Orthodontics is a specialty of dentistry that deals with the diagnosis, prevention and correction of malpositioned teeth and jaws. It also focuses on modifying facial growth, known as dentofacial orthopedics. An orthodontist is a dentist who specializes in alignment of teeth and growth modification of Jaw.
Oral and maxillofacial surgery specializes in surgery of the face, mouth, and jaws. It is an internationally recognized surgical specialty. Oral Surgery is a separate recognized speciality confined to surgery within the mouth. An Oral and Maxilofacial Surgeon is a dentist who specializes in surgeries of face, mouth and jaw including surgical removal of wisdom tooth or any other tooth.
Restorative dentistry is the term dental professionals use to explain how they replace missing or damaged teeth. Fillings, crowns (“caps”), bridges and implants are common restorative options. The goal of restorative dentistry is to bring back your natural smile and function and prevent future oral health issues.
Orofacial pain is a general term covering any pain which is felt in the mouth, jaws and the face. Orofacial pain is a common symptom and there are many causes. After dental pain, the second most common cause of orofacial pain is temporomandibular joint dysfunction syndrome (TMD, pain-dysfunction syndrome).
Facial fractures are fractures (broken bones) of the face and mouth. They commonly include fractures of the nose (nasal), cheekbones (zygoma), surrounding of the eyes (orbit) and upper (maxilla) and lower (mandible) jaws.
Surgical extraction of impacted teeth is required when the tooth is not erupted in the oral cavity and is covered by soft tissue and/or bone. Extraction requires the cutting of tissue and bone. The most commonly affected teeth are third molars and maxillary canines, but impaction can occur with any teeth.
The cyst is removed through a small incision inside the mouth and the space that is left behind is cleaned out. If it is very large or has caused damage, the surgeon may also remove some teeth, roots and a section of jawbone.
Conventional braces work using individual brackets and archwires to move your teeth into position. Each bracket is fitted to the surface of your tooth and the archwire is slotted into these brackets.
A space maintainer is an appliance that is custom-made by a dentist or pedodontist in acrylic or metal material. It can be either removable or cemented in a child’s mouth. Its purpose is to keep the space open to allow the permanent tooth to erupt and come into place.
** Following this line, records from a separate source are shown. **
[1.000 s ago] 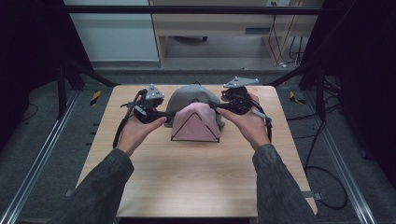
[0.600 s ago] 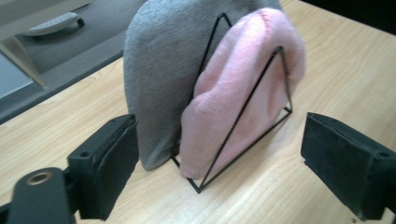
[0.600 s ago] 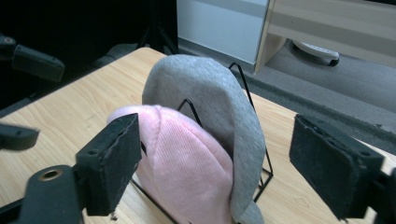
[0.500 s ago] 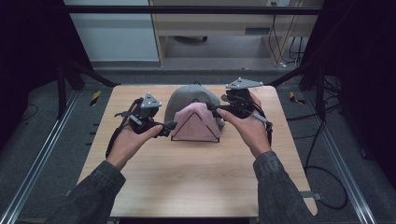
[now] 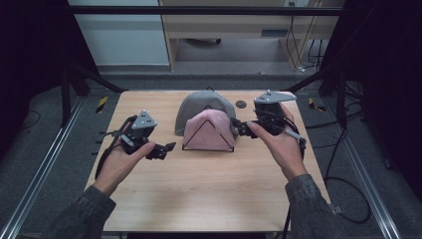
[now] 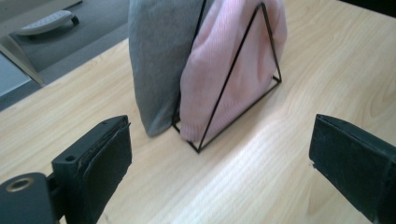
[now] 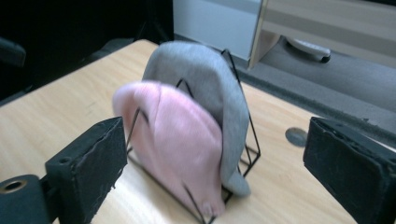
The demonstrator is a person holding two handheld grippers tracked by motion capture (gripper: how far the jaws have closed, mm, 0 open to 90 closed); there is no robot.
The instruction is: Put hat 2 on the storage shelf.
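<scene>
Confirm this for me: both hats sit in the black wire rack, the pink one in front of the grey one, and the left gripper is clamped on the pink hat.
Not quite. The left gripper is not clamped on the pink hat: the left gripper view shows its jaws wide apart over bare table, short of the wire rack. The rest stands: both hats sit in the rack, pink in front of the grey hat.

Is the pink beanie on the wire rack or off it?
On: the pink beanie stands upright, draped over the black wire rack, leaning against the grey beanie.

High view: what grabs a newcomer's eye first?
The pink knit hat and the grey hat behind it, both standing in a black wire rack mid-table. The left gripper and right gripper flank them, jaws open and just widened, nothing between.
</scene>
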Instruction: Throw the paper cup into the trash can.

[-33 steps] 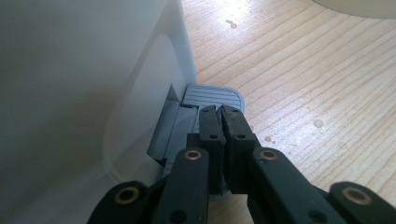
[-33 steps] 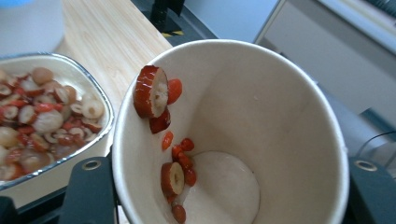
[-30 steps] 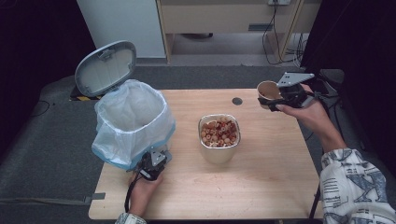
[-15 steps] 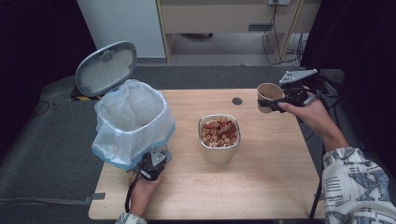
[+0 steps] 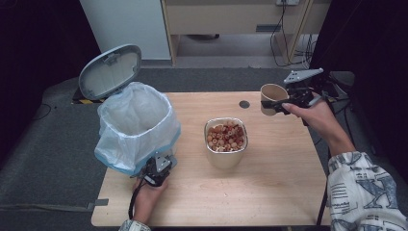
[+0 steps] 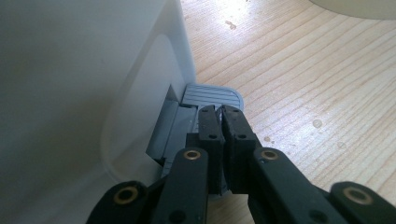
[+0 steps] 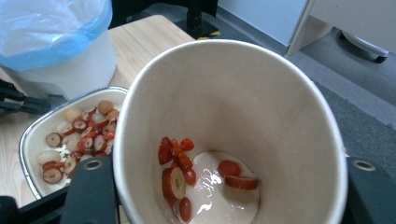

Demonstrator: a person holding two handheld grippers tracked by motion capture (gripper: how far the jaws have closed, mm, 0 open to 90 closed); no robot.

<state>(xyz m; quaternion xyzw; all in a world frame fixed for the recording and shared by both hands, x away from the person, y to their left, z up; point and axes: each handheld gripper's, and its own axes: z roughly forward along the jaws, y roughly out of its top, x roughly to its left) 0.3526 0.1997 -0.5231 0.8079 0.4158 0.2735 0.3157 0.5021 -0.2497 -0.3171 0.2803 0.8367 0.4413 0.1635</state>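
Observation:
My right gripper [image 5: 285,103] is shut on a tan paper cup [image 5: 269,98], held in the air over the table's far right corner. In the right gripper view the cup [image 7: 280,107] tilts toward the camera, with a few red fruit slices [image 7: 177,172] and some wet residue at its bottom. A metal container [image 5: 226,156] of sliced red and pale fruit stands mid-table. My left gripper [image 5: 155,172] is shut, its tips [image 6: 219,112] resting on the grey pedal [image 6: 212,94] of a white bin [image 5: 134,120] lined with a blue bag. The bin's lid [image 5: 109,71] stands open.
The wooden table [image 5: 269,192] has a small black round hole [image 5: 244,104] near its far edge. Dark floor surrounds the table, with a cabinet and cables behind it. The bin takes up the table's near left part.
The right hand with the cup has shifted only slightly. The left hand has stayed on the pedal and the lid has stayed open.

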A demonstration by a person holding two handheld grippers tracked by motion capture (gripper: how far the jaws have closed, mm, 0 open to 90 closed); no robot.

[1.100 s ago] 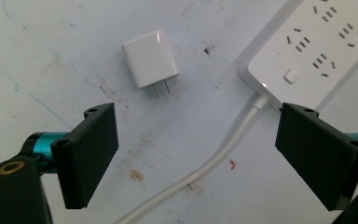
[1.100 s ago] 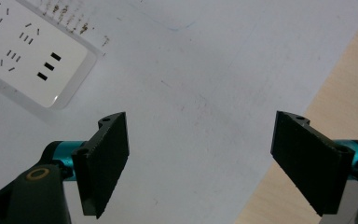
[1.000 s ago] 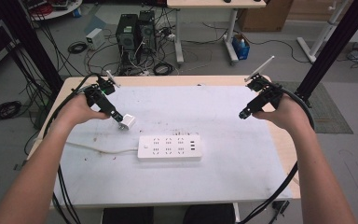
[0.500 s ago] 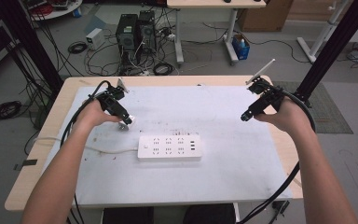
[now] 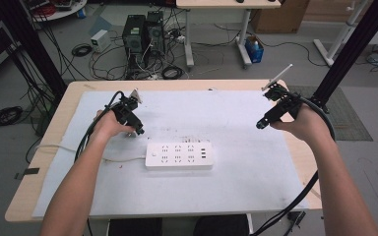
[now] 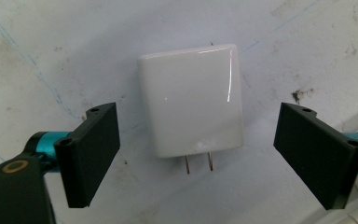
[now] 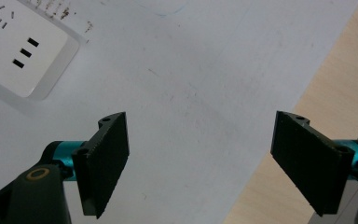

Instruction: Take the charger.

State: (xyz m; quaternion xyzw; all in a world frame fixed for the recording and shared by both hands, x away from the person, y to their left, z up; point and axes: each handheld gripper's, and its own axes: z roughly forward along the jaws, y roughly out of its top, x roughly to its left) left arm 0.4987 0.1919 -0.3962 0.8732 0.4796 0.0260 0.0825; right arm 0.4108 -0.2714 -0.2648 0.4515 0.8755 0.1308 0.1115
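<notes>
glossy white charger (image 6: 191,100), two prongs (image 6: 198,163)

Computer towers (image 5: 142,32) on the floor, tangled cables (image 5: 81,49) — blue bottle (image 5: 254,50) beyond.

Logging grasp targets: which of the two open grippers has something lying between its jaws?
The left gripper: a glossy white two-pronged charger block lies between its open jaws. The right gripper frames only white mat.
</notes>
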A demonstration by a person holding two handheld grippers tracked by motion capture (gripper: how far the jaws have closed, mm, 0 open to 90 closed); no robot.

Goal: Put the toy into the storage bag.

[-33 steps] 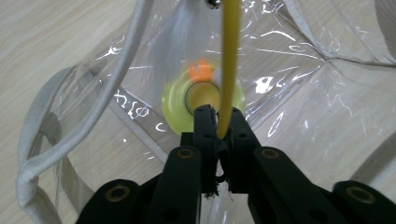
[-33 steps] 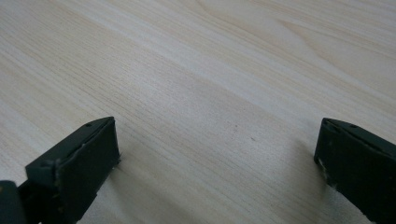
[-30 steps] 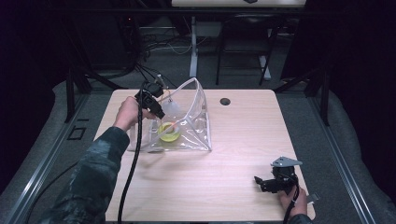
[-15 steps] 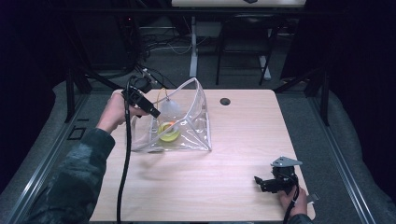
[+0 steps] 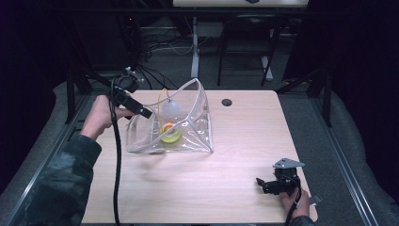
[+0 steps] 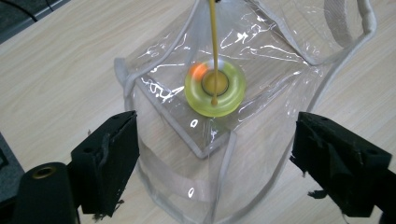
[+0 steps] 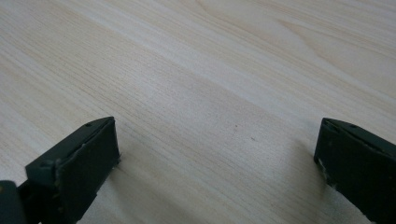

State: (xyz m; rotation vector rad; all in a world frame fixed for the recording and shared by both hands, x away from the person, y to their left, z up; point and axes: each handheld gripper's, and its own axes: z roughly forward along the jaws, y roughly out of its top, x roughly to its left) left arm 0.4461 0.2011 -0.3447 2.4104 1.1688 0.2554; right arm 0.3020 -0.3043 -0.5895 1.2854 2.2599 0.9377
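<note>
Bench (image 5: 244, 141): your light wood bench carries everything; most of its near half is bare, with a small dark round spot (image 5: 227, 102) near its far edge

Clear bag (image 5: 169, 127): your see-through bag with pale piping sits on the left half of the bench, mouth gaping upward, walls sagging and creased

Left hand-held gripper (image 5: 141, 112): you hold it at the bag's left rim, jaws spread wide; they have just been opening, and in the left gripper view the jaws stand on either side of the bag's corner without pressing on it, so call it released

Right hand-held gripper (image 5: 263, 184): it sits low at the near right corner of the bench, well apart from the bag, jaws parted over bare wood with nothing between them

Yellow-green ring (image 6: 215, 88): the ring lies flat on the bag's floor, inside its walls, with an orange patch on one side

Yellow stick (image 6: 214, 51): a thin stick runs down through the bag's mouth to the ring's centre; what holds it up you cannot tell

Progress: as I judge it, the ring is already in the bag and let go of, so the loading looks done; what may be left is drawing your left hand clear and perhaps closing or moving the bag
</note>
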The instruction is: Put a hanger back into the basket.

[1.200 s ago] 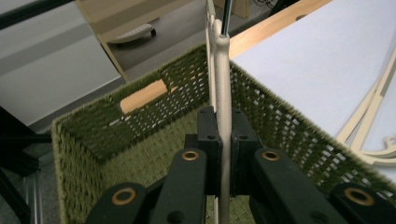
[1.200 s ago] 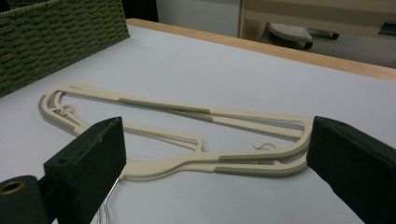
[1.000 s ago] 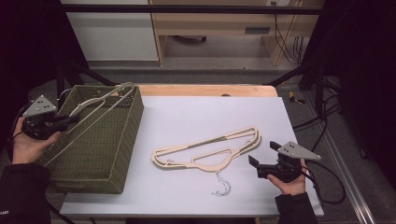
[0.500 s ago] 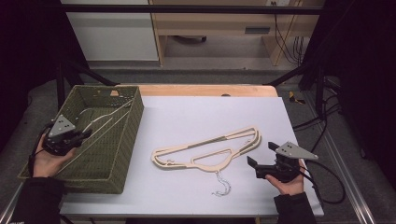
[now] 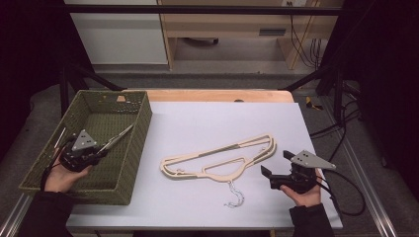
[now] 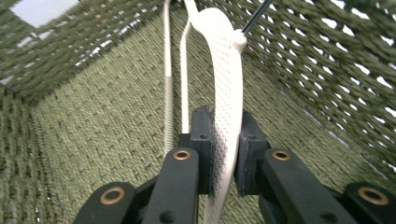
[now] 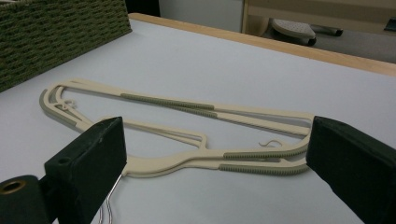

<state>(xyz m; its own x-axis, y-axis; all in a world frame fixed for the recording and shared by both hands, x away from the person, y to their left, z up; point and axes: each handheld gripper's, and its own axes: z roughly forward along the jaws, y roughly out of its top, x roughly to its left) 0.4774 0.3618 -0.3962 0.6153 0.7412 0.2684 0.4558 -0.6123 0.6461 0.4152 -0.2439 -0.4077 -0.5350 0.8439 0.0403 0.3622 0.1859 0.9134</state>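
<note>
From the high view, your left gripper (image 5: 81, 150) has come down with its hanger (image 5: 114, 138) from the rim of the woven basket (image 5: 141, 128) to low inside it, so the hanger now lies slanted along the basket's right wall instead of hanging over the top edge. I judge the drop-off nearly finished, with only the release left. The other hangers (image 5: 220, 159) lie flat on the pale table (image 5: 197, 123), to the right of the basket and apart from it, their wire hooks pointing toward you. Your right gripper (image 5: 281, 170) rests beside them, on the side away from the basket, and has not shifted. In the left gripper view, the jaws have just been opening a little, yet the cream hanger arm (image 6: 226, 93) sits between the two black pads (image 6: 203, 140) and they look pressed against its dotted, slightly curved surface. A thin ribbed bar runs beside it, and all around is the olive basket weave (image 6: 93, 116), coarse rope with light showing through the gaps in its walls. In the right gripper view, your jaws stand wide apart and empty, framing the stacked hangers (image 7: 187, 116): flat cream plastic, smooth and slim, with grey-green ribbed grip strips along the shoulders, lying well clear of the basket side (image 7: 60, 32).
</note>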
Dentists provide professional fluoride treatments in the form of a highly concentrated rinse, foam, gel, or varnish. The treatment may be applied with a swab, brush, tray, or mouthwash. These treatments have much more fluoride than what’s in your water or toothpaste. They only take a few minutes to apply. You may be asked to avoid eating or drinking for 30 minutes after the treatment so the fluoride can fully absorb.